» Required work: Search the material for the word "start" and report each line where it turns up.

» Information shown:
========

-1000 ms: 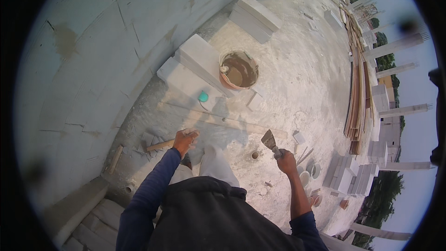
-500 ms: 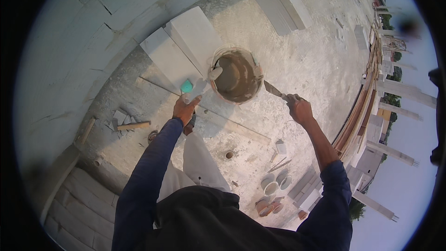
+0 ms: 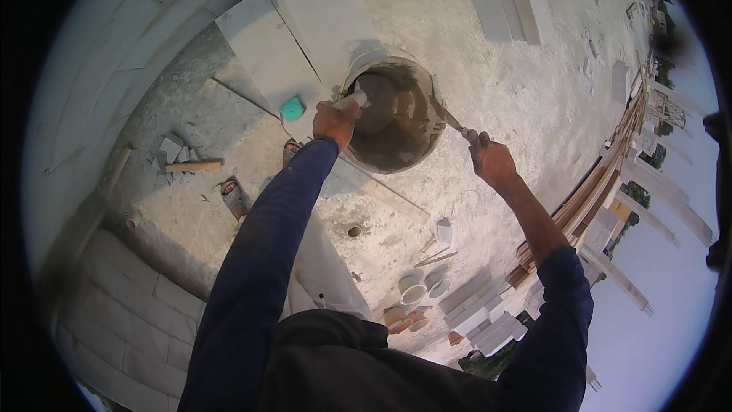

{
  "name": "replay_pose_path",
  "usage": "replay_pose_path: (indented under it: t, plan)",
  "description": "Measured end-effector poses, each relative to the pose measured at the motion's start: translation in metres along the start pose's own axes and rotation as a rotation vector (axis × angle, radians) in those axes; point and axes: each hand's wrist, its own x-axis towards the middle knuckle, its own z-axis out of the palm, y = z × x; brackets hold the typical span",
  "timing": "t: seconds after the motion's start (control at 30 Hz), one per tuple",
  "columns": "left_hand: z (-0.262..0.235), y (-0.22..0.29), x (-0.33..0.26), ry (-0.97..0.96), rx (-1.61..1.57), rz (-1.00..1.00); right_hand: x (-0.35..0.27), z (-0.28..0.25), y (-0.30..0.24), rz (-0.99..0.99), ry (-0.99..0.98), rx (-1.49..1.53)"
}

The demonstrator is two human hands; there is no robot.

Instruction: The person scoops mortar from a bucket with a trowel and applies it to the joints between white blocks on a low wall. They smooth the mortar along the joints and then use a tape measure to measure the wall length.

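Holding hand, right: right hand [image 3: 493,160], grip closed round the handle of a scraper [image 3: 456,123], fingers wrapped, arm coming in from near right
Scraper: flat blade pointing far left, tip at the right rim of the bucket; cannot tell if it touches
Left hand: left hand [image 3: 337,118] at left rim of bucket, fingers curled by a pale piece [image 3: 358,97]; cannot tell how far open the grip is or if it has hold of that piece
Bucket: round bucket [image 3: 423,133] on the floor [image 3: 526,99], between the two hands, mouth up
Mortar: wet grey-brown mix [image 3: 381,99] inside bucket, smeared up the walls
Blocks: pale block [image 3: 320,15] far left of bucket, another pale block [image 3: 263,46] just left of it; stacked blocks [image 3: 499,0] far right of bucket
Turquoise thing: small rounded turquoise thing [image 3: 292,109], left of left hand, at near end of the pale blocks
Strip: long thin strip [image 3: 393,197] slanting across floor on near side of bucket, partly behind left arm
Left floor: wood piece [image 3: 194,166] beside grey rubble [image 3: 177,149]
Near right: small buckets [image 3: 412,290], block stack [image 3: 480,313]
Right edge: long planks [image 3: 587,191] lying in a pile
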Motion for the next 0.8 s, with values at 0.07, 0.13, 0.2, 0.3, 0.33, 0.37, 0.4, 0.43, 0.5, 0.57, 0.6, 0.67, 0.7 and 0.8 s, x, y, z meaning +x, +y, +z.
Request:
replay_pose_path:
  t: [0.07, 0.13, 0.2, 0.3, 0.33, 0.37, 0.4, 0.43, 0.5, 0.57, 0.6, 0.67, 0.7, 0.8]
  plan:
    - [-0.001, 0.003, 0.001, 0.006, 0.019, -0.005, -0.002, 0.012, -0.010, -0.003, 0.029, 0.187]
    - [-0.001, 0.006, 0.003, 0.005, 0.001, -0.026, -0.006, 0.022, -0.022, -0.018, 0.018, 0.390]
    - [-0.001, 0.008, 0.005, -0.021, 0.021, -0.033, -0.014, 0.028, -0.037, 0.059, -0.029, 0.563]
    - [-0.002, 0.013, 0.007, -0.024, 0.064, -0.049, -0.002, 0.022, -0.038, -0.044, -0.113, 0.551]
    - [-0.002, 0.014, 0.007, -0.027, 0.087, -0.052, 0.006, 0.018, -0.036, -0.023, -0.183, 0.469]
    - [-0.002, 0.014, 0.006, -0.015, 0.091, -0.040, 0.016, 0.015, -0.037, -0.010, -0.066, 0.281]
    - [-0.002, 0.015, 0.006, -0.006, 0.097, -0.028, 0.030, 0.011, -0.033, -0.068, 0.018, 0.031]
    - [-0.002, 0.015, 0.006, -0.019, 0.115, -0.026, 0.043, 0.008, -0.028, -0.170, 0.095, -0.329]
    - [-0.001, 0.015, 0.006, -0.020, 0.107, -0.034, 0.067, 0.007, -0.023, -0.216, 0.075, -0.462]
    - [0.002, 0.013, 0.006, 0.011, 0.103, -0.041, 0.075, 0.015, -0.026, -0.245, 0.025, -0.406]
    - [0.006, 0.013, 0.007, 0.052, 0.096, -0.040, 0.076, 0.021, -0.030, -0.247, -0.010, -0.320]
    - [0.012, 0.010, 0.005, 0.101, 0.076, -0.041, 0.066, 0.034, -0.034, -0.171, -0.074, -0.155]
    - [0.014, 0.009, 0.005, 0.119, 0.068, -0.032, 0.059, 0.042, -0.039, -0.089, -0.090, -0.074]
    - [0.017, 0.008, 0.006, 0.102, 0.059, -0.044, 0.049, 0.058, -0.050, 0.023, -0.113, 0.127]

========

» Answer box:
  "description": "Measured end-effector poses, each relative to the pose measured at the motion's start: translation in metres along the start pose's own axes and rotation as a rotation vector (axis × angle, radians) in those axes; point and axes: each hand's wrist, its own x-axis towards the middle knuckle, its own z-axis out of the palm, y = z × x; brackets hold the typical span",
  "timing": "t: seconds after the motion's start (control at 30 Hz), one per tuple",

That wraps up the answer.